I write almost all the time. He’s an outdoors guy. So he’s outside doing his thing. And then we have dinner and we go to the movies, we go to plays. We have this very rich, sober life. He’s sober as well. He’s been sober almost as long as I have. And it’s just, it’s joyful and fulfilling and drama free! And that’s that’s where I am right now.

Lauren Chante 28:34
That is like a miracle – drama free! I think everyone’s taking notes right now like, a drama free life is possible! I mean, yeah, it’s a dream. Laura,I could talk to you forever. Like we could do like three more podcast episode. There’s like so much I’d like to ask you but I’m gonna call it because this was beautiful and perfect. I know that so many listeners are really having life poured into them from this conversation.

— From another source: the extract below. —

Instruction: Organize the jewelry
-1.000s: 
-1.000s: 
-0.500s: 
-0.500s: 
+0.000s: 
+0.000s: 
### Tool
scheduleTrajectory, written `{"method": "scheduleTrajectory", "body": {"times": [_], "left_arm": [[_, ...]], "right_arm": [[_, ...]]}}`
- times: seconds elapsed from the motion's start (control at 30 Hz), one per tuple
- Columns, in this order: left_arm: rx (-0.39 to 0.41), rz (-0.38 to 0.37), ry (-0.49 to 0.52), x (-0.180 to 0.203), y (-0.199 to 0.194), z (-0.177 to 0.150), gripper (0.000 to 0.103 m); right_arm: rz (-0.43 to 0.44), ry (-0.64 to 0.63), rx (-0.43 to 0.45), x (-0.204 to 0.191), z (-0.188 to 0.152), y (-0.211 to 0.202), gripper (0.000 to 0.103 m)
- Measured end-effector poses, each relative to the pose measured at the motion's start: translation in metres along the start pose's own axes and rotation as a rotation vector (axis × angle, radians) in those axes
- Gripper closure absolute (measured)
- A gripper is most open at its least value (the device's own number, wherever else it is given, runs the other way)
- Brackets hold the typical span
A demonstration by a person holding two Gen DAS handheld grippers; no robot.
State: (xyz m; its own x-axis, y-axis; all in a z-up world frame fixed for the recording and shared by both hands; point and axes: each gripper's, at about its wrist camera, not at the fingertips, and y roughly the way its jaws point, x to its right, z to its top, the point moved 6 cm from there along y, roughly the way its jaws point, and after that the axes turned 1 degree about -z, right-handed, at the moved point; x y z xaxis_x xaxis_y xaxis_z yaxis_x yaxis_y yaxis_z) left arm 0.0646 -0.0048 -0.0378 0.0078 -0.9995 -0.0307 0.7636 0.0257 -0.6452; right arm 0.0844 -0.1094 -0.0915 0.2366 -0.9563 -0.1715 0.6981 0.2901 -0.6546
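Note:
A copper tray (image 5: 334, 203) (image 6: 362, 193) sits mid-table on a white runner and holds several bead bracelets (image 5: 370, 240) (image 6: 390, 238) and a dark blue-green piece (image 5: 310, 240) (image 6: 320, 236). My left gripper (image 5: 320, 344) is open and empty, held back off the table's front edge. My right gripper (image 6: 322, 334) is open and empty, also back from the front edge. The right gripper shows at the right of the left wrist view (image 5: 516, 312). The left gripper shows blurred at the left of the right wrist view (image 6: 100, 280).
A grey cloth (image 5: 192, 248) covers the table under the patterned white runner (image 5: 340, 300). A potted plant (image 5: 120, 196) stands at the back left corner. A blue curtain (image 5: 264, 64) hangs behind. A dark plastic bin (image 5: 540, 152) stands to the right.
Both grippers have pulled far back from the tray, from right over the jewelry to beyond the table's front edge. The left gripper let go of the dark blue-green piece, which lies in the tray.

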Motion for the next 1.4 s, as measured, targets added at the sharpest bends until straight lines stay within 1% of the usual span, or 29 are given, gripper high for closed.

I just want to encourage everybody go by ‘Stash – My Life in Hiding’ because this book about addiction and healing needs to be supported. Pass it out to your friends. Make sure you go subscribe to Laura’s podcast, ‘The Only One In the Room’ podcast. I know that I am subscribing to it as well. And Laura, thank you again for sharing your story about addiction recovery and for being with us.

Laura Cathcart Robbins 28:34
Thank you for having me. This was wonderful.